Use the ssh command to connect to the instance. You'll specify the private key (.pem) file and user_name@public_dns_name. For Amazon Linux, the user name is ec2-user. For RHEL5, the user name is either root or ec2-user. For Ubuntu, the user name is ubuntu. For Fedora, the user name is either fedora or ec2-user. For SUSE Linux, the user name is root. Otherwise, if ec2-user and root don't work, check with your AMI provider.

ssh -i my-key-pair.pem [email protected]

Now I have tried to logon with a different user - that was created via adduser:

adduser changsha

That user works on the system:

root@ip-10-151-25-94 ~]$ su - changsha
[changsha@ip-10-151-25-94 ~]$

However it is not (apparently) possible to logon to the AWS instance using that id. Notice: no "Enter Password" is returned. It just fails straightaway.

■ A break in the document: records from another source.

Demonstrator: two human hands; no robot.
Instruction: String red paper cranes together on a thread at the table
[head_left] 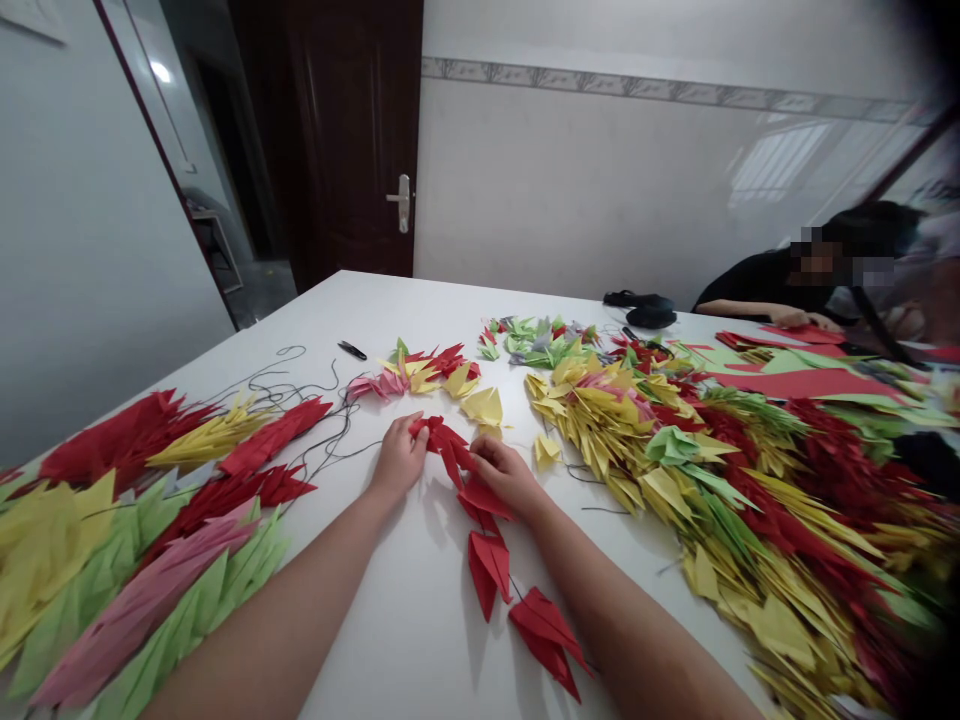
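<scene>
A string of red folded-paper pieces (489, 562), threaded on dark cord, runs from between my hands down toward the table's near side. My left hand (401, 455) pinches the far end of the string at a small red fold. The fingers of my right hand (504, 472) are closed on another red piece a little to the right, partly covering it. Below the right hand the lower red pieces (546, 630) hang along the cord beside my forearm. Just beyond my hands lies a loose yellow folded piece (484, 405).
Bundles of strung paper in red (124, 435), yellow, green and pink lie at left, near tangled black cord (322, 440). Small black snips (352, 350) rest farther back. A large colourful heap (600, 420) covers the right side. A person (757, 270) leans over red paper at the far right.
</scene>
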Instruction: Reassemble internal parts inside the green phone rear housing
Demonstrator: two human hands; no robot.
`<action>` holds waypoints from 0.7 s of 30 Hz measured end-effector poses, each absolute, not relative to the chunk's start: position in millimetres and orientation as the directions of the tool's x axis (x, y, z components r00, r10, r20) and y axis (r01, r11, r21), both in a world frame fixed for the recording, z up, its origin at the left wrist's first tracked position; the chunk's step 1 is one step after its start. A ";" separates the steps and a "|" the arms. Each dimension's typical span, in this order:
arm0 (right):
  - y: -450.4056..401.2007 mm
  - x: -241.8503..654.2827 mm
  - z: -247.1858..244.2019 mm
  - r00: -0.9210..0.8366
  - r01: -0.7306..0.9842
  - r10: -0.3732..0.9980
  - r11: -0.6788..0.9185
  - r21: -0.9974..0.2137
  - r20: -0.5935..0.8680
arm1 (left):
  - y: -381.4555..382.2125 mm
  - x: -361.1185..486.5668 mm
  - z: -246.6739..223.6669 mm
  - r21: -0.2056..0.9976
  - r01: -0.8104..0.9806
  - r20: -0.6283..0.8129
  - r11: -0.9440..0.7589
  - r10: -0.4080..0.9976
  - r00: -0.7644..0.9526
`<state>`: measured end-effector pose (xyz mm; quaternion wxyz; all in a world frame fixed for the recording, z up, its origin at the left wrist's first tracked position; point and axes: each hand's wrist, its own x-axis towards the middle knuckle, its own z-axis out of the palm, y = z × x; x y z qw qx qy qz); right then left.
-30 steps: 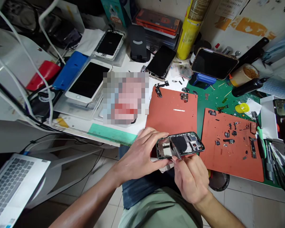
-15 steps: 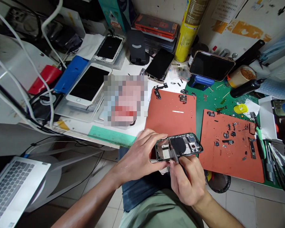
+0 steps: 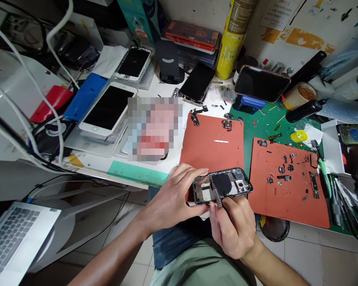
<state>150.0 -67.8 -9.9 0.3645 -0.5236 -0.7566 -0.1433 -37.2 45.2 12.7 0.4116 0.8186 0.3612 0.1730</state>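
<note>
An opened phone housing (image 3: 232,183) is tilted in front of me, its inside facing up, with a black round-ended patch and small metal parts showing. My left hand (image 3: 176,196) grips its left end, thumb below and fingers above. In my right hand (image 3: 236,226) is a slim tool with a ribbed metal grip (image 3: 217,196), held like a pen at the lower edge of the housing. Its tip lies over the inside of the housing, too small to make out. Behind the housing lies a reddish-brown mat (image 3: 211,139) with a thin white strip on it.
A second reddish-brown mat (image 3: 289,202) at the right carries several small phone parts. Tweezers and other tools (image 3: 344,202) lie beyond it. A phone stands on a blue holder (image 3: 250,104). White-framed phones (image 3: 107,108) lie at the left, above a laptop (image 3: 20,234).
The whole view has shifted slightly, so the bench appears a little further left. Both hands keep their hold on the housing and the tool, with the tool's angle hardly altered.
</note>
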 end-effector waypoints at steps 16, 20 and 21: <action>-67.1 150.6 -10.5 -0.128 0.896 0.694 0.387 -0.217 0.709 | 45.7 -36.5 10.4 0.785 0.443 0.007 -0.433 0.722 0.692; -67.9 150.5 -12.6 -0.119 0.891 0.704 0.386 -0.237 0.700 | 45.5 -37.5 9.8 0.784 0.446 0.004 -0.432 0.721 0.692; -68.4 150.6 -13.5 -0.114 0.890 0.707 0.385 -0.244 0.698 | 45.5 -37.7 10.0 0.781 0.447 0.006 -0.437 0.721 0.693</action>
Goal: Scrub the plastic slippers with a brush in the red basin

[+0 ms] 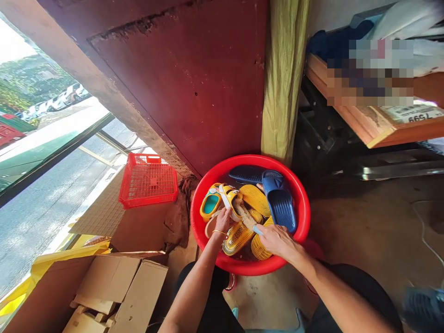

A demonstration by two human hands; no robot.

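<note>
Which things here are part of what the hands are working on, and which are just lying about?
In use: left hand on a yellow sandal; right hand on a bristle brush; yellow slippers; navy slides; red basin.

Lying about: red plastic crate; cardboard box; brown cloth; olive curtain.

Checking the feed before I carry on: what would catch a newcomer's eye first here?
The round red basin on the floor at centre stands out first, piled with yellow and navy slippers. Over it, the left hand, with a gold bangle at the wrist, holds a yellow sandal, while the right hand works a brush. Left of the basin sits a red plastic crate.
</note>
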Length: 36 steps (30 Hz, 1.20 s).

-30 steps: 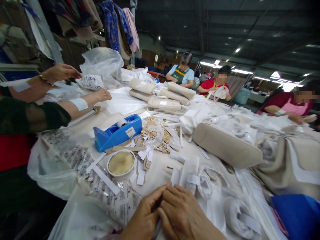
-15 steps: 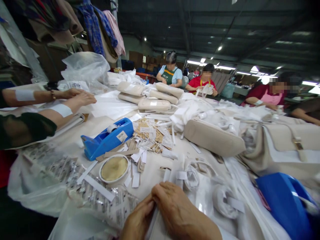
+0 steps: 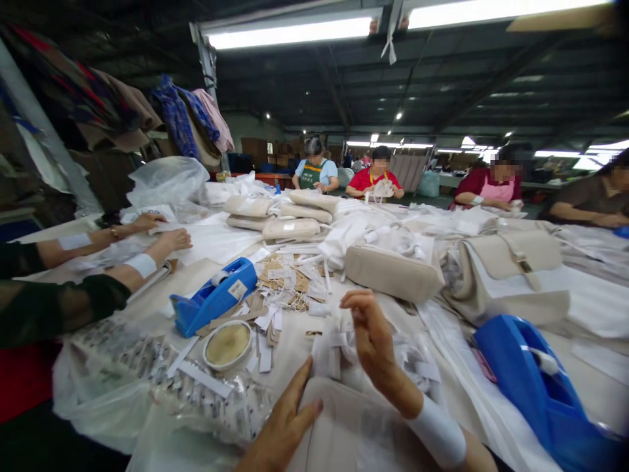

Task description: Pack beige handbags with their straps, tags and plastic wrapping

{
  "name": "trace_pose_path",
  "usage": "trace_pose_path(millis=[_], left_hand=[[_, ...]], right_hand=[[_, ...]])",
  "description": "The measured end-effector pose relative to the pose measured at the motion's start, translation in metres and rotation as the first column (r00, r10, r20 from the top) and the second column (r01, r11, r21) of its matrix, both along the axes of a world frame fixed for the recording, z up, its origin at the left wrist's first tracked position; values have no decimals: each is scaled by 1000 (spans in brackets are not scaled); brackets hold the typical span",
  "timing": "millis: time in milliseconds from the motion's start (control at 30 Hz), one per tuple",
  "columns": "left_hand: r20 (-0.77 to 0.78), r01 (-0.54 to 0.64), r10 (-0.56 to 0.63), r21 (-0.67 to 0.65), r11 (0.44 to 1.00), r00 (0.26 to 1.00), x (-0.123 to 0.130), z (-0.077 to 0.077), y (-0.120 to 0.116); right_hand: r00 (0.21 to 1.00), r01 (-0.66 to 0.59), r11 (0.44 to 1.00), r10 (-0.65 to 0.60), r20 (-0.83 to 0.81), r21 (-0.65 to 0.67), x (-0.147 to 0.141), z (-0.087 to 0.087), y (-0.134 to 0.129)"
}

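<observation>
A beige handbag (image 3: 339, 410) lies in front of me at the bottom of the view. My left hand (image 3: 289, 419) rests along its left edge, thumb and fingers apart. Above the bag, my right hand (image 3: 371, 334) is raised with loosely bent fingers and nothing visible in it. Behind and below that hand are white-wrapped handles (image 3: 417, 357), partly covered by it. A small gold-coloured metal fitting (image 3: 313, 333) shows just beyond the bag. White and brown paper strips (image 3: 265, 354) lie to the left, beside a round white dish (image 3: 227, 345) with a yellowish inside.
Blue tape dispensers stand at left (image 3: 216, 298) and right (image 3: 531, 380). Between them are a heap of tags (image 3: 292, 278) and a beige bag (image 3: 393, 272). A co-worker's hands (image 3: 174, 241) reach in from the left. More beige bags (image 3: 289, 228) are stacked farther back; several people work beyond.
My hands were close together over the bag's edge; now they are apart. The right hand has lifted up and away, and more of the bag shows. The view has tilted upward.
</observation>
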<state>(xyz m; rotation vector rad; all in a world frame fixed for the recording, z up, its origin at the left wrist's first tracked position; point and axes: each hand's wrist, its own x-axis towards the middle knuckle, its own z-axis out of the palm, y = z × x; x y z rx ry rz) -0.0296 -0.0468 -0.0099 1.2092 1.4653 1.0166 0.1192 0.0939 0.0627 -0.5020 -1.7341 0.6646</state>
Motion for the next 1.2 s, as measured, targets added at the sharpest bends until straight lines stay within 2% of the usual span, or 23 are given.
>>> trace_pose_path(millis=[67, 133, 167, 233, 300, 333, 400, 467, 600, 733, 800, 967, 1067, 1133, 1200], left_hand=[[-13, 12, -12, 1, 1000, 1000, 0, 1, -1], [-40, 18, -17, 16, 1000, 999, 0, -4, 0], [-57, 13, -11, 31, 999, 998, 0, -9, 1], [-88, -18, 23, 62, 998, 996, 0, -19, 5], [-113, -48, 54, 54, 997, 992, -2, -28, 11], [-122, -54, 58, 36, 998, 991, -3, -31, 13], [-135, -52, 52, 5, 999, 990, -5, -33, 17], [-135, -42, 40, -13, 999, 990, -8, -30, 20], [-110, -51, 37, -127, 991, 993, -8, -12, 23], [-91, -92, 78, -155, 984, 993, 1, 10, 21], [-89, -132, 119, -146, 981, 989, 7, 18, 20], [2, -178, 178, -84, 980, 984, 13, 28, 21], [68, -165, 169, -64, 984, 983, 12, 22, 24], [138, -132, 136, -34, 991, 981, 10, 12, 25], [205, -107, 104, 4, 994, 973, 9, 2, 25]], right_hand=[[975, 217, 971, -221, -30, -102, 34, 17, 9], [920, 385, 888, -390, 31, -251, 76, 20, 8], [887, 456, 828, -454, 88, -326, 97, 16, 3], [821, 564, 680, -523, 229, -469, 135, -5, -16], [804, 581, 516, -486, 343, -630, 161, -34, -40], [806, 577, 464, -458, 375, -673, 169, -47, -51], [819, 562, 407, -392, 418, -720, 176, -67, -69], [837, 540, 388, -343, 427, -747, 174, -73, -79], [911, 409, 355, -212, 353, -841, 159, -58, -74], [973, 224, 229, -3, 230, -947, 150, -41, -64], [977, 198, 189, 38, 209, -962, 148, -33, -63], [982, 175, 152, 38, 183, -973, 144, -21, -69], [985, 161, 171, 41, 170, -972, 144, -29, -71], [985, 164, 232, 13, 171, -959, 145, -38, -73], [976, 216, 318, -48, 211, -923, 147, -47, -74]])
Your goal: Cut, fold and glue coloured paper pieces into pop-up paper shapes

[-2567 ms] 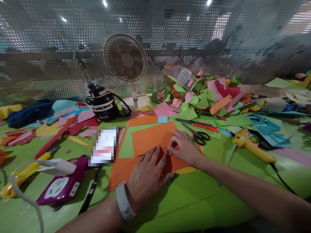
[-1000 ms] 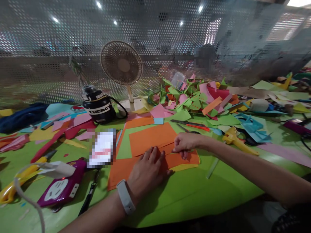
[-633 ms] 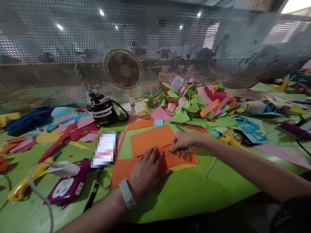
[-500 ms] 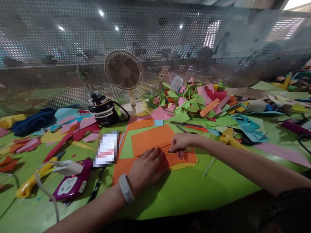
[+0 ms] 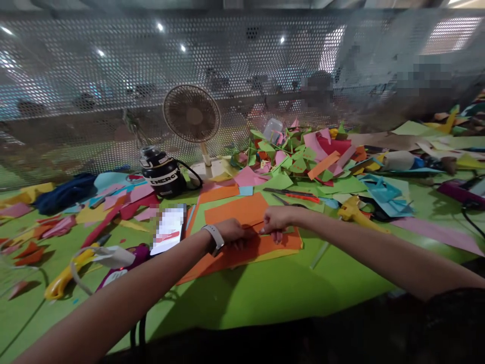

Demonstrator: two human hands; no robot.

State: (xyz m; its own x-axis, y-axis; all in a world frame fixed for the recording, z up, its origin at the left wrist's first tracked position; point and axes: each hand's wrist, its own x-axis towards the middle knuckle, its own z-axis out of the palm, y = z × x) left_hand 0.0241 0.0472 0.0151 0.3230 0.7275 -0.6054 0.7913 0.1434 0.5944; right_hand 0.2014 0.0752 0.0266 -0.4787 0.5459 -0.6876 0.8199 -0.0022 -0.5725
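Orange paper (image 5: 237,208) lies flat in front of the person, its long axis nearly 9 to 3 o'clock, tipped slightly toward 2; a lower orange sheet (image 5: 273,245) lies on its 6 o'clock side. From the left hand (image 5: 232,232) the upper paper is at 12; from the right hand (image 5: 276,222), at 10. Both hands rest at its near edge, neither clearly nearer. The right fingers are curled, the left bunched downward; whether either pinches paper, I cannot tell. Earlier the left hand lay flat, fingers spread; now its forearm crosses the purple device (image 5: 141,252).
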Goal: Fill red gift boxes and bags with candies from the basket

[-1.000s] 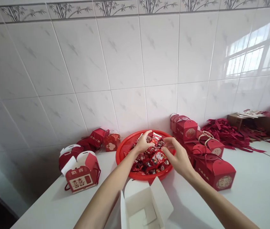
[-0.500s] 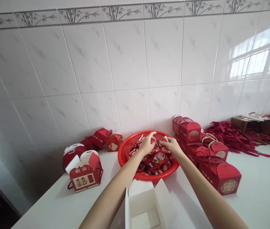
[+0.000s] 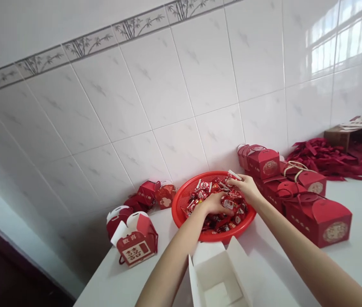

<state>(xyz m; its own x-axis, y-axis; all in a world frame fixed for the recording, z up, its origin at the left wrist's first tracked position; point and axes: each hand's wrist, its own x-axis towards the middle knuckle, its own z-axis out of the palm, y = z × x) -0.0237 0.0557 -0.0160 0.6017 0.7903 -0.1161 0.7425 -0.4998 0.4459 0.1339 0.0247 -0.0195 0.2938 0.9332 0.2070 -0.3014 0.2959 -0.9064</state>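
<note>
A red plastic basket (image 3: 181, 216) stands on the table, filled with red-wrapped candies (image 3: 205, 185). My left hand (image 3: 214, 204) is down among them, its fingers curled around a candy with a pale label (image 3: 228, 204). At the basket's right rim my right hand (image 3: 246, 187) pinches a wrapped candy with a white edge (image 3: 233, 175) between thumb and fingers, raised above the pile. Between my forearms, just in front of the basket, an open white-lined box (image 3: 211, 273) shows its inside with the flaps up.
On the left is an open red gift box (image 3: 136, 247), with several more red boxes (image 3: 147, 194) behind it. Closed red boxes (image 3: 318, 217) are stacked on the right. Dark red ribbons (image 3: 322, 160) and a cardboard box (image 3: 337, 137) lie further right, near the tiled wall (image 3: 174, 102).
My left hand has lowered into the candies from above them. My right hand has shifted right to the rim with its candy. The view has tilted and swung.
</note>
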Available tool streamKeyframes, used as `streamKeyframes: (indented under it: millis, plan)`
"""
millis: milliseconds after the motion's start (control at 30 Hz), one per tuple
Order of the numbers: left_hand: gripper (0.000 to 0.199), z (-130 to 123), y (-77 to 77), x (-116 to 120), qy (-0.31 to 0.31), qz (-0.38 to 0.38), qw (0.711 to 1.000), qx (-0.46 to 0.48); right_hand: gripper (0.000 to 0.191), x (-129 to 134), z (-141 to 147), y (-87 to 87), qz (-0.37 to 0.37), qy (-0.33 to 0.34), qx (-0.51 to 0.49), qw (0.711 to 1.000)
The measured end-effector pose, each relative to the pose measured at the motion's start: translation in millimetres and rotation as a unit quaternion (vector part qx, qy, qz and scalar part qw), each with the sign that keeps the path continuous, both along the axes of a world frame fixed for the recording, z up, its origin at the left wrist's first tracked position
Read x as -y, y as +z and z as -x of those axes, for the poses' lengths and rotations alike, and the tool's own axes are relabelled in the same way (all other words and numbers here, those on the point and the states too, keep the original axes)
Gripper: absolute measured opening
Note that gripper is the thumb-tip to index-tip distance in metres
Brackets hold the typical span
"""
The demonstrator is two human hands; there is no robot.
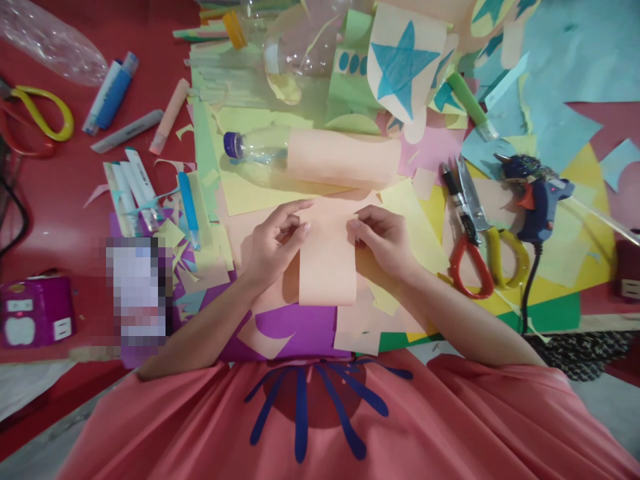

13:36:28/sparkup2 $ssh -i ~/.ssh/hwspark14.pem [email protected]
Permission denied (publickey).

The only thing working presently is to logon with root! So then - how do we manage multiple users on the cluster?

Update David's answer works: here is some additional info

https://forums.aws.amazon.com/message.jspa?messageID=138588

You should find an authorized_keys file (I'm using Ubuntu 12.04, this might change with other distros, I guess).
Let's check what it is:
$ cat ~/.ssh/authorized_keys
Outuput:
ssh-rsa SAGsg43 (....) sd53ySGS aws_machines

And that is the corresponding public key.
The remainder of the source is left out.